Long live May Day! Polish translation of Lukács’ „Lenin”

To celebrate May Day I hereby present to the Readers the first Polish translation of a study of the thought of Vladimir Ilyich Lenin by György Lukács, one of the greatest Marxist philosophers of the 20th century.

This short pamphlet is one of the best expositions of the thought of the leader of the October Revolution. It shows to what extent Lenin was able to develop a worldview not only coherent, but whose coherence reflected the material unity of the social world, and which was able to highlight and combine all the social issues and problems of the workers’ movement he encountered with the priority issue of the conquest of power.
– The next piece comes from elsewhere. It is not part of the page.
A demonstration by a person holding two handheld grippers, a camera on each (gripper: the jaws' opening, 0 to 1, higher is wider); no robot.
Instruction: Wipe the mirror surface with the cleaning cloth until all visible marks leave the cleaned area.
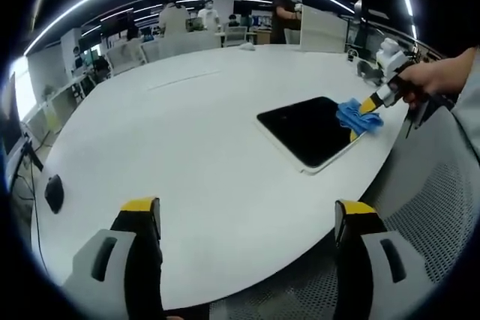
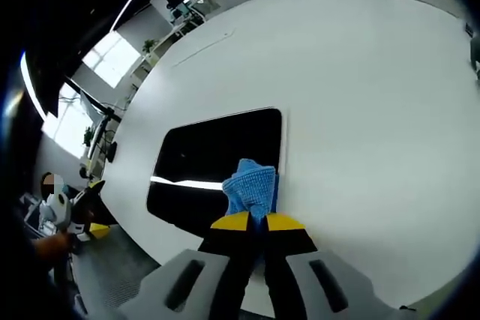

In this respect, after a century, both Lukács’ pamphlet and Lenin’s thought retain their relevance.

Of course, this is relevance with reservations. At the end of the work written immediately after Lenin’s death and in the afterword added from the perspective of four decades, Lukács warns against mechanical application of the thought of the leader of Bolshevism. Lukács can be accused of emphasizing the historical moment of the work’s creation to distance himself from the theses contained in it, which would be unacceptable in the Brezhnev era (e.g. in 1924, writing about the dialectical unity of the bourgeois and proletarian revolution under the independent leadership of the proletariat was a Bolshevik truism, two years later it would be „anti-Leninist Trotskyism”). Nevertheless, the author of „History and Class Consciousness” is not without a point.

Lenin’s oeuvre is not a book of recipes to follow, but a guide on how to analyze the reality we find ourselves in; theoretical knowledge never relieves one from the duty to think. Lukács expressed it perfectly when he finished his 1924 work with these words: “Leninism means a previously unattained level of concrete, non-schematic, non-mechanical, purely practice-oriented thinking. It is the task of the Leninists to preserve it. But in the historical process only what is alive can survive. And such preservation of the tradition of Leninism is today the highest task of anyone who takes seriously the dialectical method as a weapon in the class struggle of the proletariat.”

This pamphlet is a brilliant compendium of Leninism and thus can be a modest aid in the task of preserving its traditions. It is therefore a valuable theoretical work that every Marxist should read.